Dwight Yoakam "Tomorrow's Sounds Today" (Reprise, 2000)
This is the record that Dwight has been working over a decade to make -- a punchy, cohesive album that combines the brilliant studio wizardry of guitarist Pete Anderson with Dwight's wry grasp of country music's stylistic evolution. It's got all the requisite hard country pizazz, but also some sleek, slyly backhanded homages to early '70s countrypolitan, along with some truly skillful songwriting. This is as sharp musically as the Long Way Home album, but without such a blatant send-up of the genre's moroseness. Instead, here are some songs you can take on their own merit and not feel you've been "had" in some way. Plus, some of the riffs and musicianship are astounding -- for example, there are probably a million zillion alterna-twangcorers out there who would sell their souls to get as distorted and off-kilter a sound as the steel work on "Place To Cry", not to mention the relentlessly catchy rhythm that chugs along throughout the album. A first-rate record all the way, and -- I think -- the realization of Dwight's deepest musical aspirations. Highly recommended.

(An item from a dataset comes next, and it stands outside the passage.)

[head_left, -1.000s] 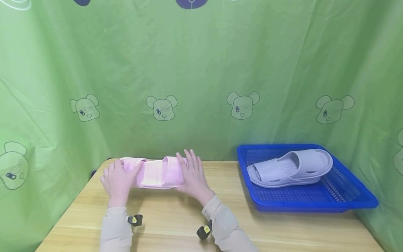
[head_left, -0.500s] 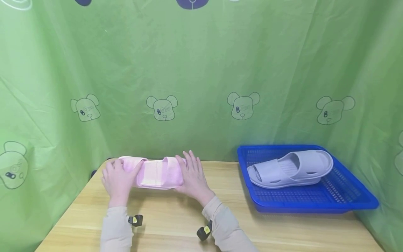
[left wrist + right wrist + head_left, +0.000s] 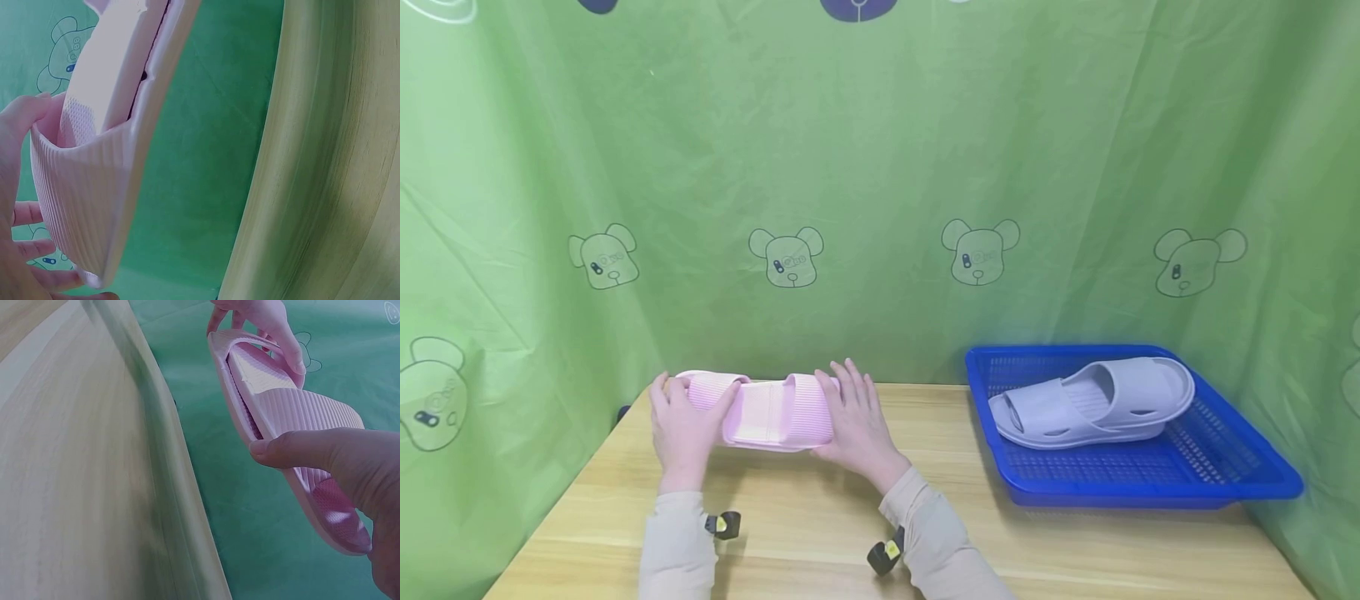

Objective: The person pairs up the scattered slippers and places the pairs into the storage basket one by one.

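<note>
A pair of pink slippers, nested sole to sole-bed with a ribbed strap at each end, is held up above the back left part of the table. My left hand grips their left end. In the left wrist view its thumb hooks over the edge of the ribbed strap, with the other fingers round the far side. My right hand holds the right end. Its thumb lies along the near side in the right wrist view, while its other fingers are hidden there.
On the right of the wooden table stands a blue plastic basket. A pair of grey slippers lies nested in it. A green curtain hangs behind the table and along both sides.
The pink slippers have shifted slightly left along with my right hand. My left hand's fingers have moved up around the left end. The basket and grey slippers stay put.
</note>
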Demonstrator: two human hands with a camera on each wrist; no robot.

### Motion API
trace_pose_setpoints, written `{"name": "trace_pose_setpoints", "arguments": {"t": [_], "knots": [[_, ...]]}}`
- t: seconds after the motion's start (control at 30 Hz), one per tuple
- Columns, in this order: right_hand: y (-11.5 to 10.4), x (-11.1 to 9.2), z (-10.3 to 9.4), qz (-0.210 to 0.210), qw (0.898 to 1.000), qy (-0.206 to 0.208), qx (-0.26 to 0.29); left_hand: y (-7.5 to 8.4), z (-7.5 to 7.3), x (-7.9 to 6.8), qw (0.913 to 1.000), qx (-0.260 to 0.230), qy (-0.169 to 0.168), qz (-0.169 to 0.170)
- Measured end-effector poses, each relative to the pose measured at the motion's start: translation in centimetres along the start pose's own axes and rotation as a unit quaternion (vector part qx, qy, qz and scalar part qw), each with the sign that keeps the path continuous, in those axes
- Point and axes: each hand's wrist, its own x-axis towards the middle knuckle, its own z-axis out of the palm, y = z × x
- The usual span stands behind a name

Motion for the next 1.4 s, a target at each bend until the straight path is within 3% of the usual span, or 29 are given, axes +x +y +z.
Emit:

Various Artists "O, BROTHER WHERE ART THOU?" (Soundtrack) (Mercury-Nashville, 2000)
The promo sticker on the shrinkwrap calls this "THE ULTIMATE AMERICAN ROOTS MUSIC COLLECTION", which is a pretty lofty claim, considering all the competition. Still, this is one of the best traditionally-oriented acoustic music albums to come down the pike in a long, long while, and it's every bit as well-conceived, well-constructed and thoroughly enjoyable as the movie itself. Some of the best folks imaginable are on here, including humble keepers of the flame such as the Whites, the Cox Family, John Hartford and Norman Blake, along with celebrity young'uns such as newgrass idol Alison Krauss and neotrad superdiva Emmylou Harris. The pacing of the album is flawless and many of the film's thematic conceits come through with great charm, such as the morphing together of western swing impressario W. Lee O'Daniel and Louisiana governor Jimmie Davis (at one time a raunchy blues singer, who later went countrypolitan gospel and swept into office with "You Are My Sunshine" as his theme song...) along with the pseudo-Carter Family band that pops up in several scenes. In particular, it's great how the album presents homespun hillbilly gospel music, without stooping to condescend or mock the genre's unpretentious, pie-in-the-sky yearnings. (Although in the film, it's a bit disconcerting having Ralph Stanley's voice come out of the mouth of the fully-robed Ku Klux Klan grandmaster... an unfortunate slight which such a gentle old feller like Ralph really does not deserve...) Also included is hobo folklorist Harry McClintock's classic track, "Big Rock Candy Mountain", which apparently is a commentary on the tall tales that lecherous old tramps would tell to young boys and girls to get them to take up life on the road. Every thing about this album is good news, and it definitely deserves all the attention it's gotten so far. Preston Sturges would be proud.